From the entries below, copy exactly the lines from the one that contains "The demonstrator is" through the one that contains "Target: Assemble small", both included, and only those.

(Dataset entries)
● ● ● ● ●

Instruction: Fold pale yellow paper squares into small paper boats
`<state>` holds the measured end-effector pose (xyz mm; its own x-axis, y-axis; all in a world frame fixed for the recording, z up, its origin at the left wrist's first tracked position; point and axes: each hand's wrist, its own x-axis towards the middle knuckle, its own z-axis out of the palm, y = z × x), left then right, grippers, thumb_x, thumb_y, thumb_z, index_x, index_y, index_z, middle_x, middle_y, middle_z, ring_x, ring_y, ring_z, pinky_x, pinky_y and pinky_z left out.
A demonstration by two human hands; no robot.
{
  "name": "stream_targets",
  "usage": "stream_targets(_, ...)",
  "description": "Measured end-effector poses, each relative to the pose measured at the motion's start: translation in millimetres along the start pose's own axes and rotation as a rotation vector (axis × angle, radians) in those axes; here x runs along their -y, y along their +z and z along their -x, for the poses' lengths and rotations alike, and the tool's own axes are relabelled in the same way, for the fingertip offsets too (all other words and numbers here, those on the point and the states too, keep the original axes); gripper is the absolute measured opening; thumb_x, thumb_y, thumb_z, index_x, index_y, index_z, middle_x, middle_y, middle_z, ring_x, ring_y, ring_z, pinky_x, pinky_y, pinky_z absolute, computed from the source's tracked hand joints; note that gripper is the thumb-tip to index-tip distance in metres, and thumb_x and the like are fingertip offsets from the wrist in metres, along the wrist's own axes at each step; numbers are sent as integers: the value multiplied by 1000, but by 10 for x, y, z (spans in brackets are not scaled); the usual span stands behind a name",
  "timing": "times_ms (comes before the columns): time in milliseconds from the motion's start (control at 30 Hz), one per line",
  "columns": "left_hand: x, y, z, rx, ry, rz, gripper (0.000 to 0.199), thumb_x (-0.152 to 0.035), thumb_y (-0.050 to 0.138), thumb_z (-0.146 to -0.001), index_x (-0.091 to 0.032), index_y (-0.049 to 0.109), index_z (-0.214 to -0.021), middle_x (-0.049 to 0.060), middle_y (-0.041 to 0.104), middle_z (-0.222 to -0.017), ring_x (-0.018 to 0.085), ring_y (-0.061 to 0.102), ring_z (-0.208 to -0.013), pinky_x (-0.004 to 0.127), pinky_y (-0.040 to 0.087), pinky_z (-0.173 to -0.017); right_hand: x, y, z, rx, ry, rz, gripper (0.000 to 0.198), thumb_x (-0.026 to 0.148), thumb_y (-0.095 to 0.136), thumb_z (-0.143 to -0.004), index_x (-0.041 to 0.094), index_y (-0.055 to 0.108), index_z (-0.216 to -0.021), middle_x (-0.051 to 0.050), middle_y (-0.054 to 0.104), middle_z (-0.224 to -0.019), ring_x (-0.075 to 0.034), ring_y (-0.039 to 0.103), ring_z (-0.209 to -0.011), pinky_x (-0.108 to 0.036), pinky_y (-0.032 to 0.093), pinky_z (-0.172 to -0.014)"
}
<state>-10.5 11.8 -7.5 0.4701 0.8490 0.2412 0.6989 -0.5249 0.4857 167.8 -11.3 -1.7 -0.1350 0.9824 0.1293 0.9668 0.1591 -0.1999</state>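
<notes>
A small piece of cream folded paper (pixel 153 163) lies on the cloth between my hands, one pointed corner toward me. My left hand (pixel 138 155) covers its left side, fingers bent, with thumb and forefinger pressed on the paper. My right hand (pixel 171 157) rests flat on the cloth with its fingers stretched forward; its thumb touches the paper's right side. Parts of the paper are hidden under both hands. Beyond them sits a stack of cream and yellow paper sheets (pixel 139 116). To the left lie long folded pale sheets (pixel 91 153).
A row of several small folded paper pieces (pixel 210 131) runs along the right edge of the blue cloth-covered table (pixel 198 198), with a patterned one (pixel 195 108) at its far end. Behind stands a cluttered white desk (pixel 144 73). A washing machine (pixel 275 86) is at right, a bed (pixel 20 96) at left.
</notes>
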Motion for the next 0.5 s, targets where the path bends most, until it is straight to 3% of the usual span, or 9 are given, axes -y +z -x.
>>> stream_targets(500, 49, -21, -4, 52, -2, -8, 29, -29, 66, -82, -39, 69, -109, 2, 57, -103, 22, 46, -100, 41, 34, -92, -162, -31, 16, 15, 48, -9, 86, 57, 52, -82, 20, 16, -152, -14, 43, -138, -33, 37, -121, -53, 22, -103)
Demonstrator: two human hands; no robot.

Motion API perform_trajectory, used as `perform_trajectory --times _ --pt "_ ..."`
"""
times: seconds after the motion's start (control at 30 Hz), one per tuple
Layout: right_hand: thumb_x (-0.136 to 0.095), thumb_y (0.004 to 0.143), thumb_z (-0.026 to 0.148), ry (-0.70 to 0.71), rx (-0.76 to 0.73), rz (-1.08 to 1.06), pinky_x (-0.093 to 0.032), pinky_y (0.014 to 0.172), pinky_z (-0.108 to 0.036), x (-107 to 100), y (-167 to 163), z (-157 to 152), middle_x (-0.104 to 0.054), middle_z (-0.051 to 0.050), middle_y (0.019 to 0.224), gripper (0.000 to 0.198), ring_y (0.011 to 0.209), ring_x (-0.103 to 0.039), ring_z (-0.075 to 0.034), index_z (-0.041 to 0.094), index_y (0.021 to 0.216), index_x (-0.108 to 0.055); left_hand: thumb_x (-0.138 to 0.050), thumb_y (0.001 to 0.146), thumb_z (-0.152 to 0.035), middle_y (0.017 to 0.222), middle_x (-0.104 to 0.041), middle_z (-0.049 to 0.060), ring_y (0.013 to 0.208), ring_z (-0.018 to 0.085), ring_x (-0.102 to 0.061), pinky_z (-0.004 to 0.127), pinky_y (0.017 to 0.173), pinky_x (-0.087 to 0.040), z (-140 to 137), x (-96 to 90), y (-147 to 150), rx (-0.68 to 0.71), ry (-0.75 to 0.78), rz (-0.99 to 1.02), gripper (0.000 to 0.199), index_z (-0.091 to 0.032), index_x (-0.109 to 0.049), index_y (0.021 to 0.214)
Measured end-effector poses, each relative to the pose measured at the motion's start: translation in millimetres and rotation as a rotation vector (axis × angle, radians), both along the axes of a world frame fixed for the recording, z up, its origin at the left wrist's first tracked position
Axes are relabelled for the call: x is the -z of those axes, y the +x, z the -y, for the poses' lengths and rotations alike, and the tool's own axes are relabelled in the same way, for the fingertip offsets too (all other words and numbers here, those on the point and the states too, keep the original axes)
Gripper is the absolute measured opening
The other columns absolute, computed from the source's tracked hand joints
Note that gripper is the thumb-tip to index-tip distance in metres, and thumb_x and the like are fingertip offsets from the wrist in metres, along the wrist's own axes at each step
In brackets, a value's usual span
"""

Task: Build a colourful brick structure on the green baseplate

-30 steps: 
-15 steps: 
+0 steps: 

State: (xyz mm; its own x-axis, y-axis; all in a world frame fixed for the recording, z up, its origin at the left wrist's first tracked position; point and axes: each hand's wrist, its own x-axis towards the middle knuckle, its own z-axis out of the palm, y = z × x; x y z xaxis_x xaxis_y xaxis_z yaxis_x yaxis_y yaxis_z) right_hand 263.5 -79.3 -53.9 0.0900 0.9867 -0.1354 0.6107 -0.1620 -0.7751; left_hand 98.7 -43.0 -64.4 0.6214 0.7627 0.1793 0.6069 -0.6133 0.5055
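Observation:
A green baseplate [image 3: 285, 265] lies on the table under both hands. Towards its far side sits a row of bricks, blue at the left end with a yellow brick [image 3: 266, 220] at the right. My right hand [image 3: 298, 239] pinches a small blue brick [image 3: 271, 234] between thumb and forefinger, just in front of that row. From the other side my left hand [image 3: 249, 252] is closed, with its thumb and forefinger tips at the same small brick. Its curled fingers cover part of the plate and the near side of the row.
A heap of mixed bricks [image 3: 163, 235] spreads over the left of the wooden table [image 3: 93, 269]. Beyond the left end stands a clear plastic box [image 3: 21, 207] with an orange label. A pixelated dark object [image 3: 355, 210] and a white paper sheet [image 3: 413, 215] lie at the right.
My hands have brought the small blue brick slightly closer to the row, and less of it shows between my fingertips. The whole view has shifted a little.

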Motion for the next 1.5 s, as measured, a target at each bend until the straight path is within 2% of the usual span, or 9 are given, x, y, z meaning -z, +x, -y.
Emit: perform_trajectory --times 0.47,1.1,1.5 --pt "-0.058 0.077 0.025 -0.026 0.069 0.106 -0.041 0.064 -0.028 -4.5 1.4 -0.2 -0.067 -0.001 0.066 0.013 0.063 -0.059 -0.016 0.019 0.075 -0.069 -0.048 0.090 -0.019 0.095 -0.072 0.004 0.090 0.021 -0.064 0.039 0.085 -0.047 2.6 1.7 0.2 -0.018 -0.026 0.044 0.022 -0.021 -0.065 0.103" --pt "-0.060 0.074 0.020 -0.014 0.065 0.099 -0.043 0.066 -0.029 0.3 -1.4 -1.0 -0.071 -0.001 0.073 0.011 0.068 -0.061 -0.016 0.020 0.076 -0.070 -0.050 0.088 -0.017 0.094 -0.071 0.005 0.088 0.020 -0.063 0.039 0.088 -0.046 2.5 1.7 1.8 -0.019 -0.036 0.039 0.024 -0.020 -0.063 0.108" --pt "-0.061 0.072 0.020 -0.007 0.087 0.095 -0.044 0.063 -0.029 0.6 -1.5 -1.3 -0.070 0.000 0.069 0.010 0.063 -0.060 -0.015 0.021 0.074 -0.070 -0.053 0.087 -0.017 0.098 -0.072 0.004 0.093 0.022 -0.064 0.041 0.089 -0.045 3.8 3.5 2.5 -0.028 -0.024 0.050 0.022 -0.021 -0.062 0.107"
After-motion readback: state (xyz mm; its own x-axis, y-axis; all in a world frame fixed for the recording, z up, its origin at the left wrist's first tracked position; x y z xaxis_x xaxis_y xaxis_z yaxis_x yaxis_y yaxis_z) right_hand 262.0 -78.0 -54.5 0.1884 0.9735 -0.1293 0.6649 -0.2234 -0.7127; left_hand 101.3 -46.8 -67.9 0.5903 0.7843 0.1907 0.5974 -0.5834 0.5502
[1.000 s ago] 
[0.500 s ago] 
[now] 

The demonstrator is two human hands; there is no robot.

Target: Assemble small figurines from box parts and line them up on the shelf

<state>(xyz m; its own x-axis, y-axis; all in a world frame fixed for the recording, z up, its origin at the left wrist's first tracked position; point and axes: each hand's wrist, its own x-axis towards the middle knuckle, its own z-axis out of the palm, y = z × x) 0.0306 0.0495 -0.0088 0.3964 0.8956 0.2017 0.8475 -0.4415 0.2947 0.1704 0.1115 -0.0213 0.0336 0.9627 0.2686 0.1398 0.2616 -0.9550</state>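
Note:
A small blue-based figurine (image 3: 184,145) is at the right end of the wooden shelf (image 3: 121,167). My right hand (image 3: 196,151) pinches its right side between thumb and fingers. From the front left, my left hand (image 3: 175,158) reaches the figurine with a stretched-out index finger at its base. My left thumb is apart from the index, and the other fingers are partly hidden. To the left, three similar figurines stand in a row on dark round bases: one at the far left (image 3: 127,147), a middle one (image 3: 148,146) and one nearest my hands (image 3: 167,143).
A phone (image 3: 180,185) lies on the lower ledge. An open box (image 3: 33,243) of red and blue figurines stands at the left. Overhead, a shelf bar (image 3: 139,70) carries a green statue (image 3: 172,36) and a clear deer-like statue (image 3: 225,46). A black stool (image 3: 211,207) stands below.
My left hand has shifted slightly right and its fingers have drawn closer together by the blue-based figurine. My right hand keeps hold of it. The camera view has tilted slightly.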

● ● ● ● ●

■ **EXERCISE RESPONSE**:
The demonstrator is two human hands; there is no robot.

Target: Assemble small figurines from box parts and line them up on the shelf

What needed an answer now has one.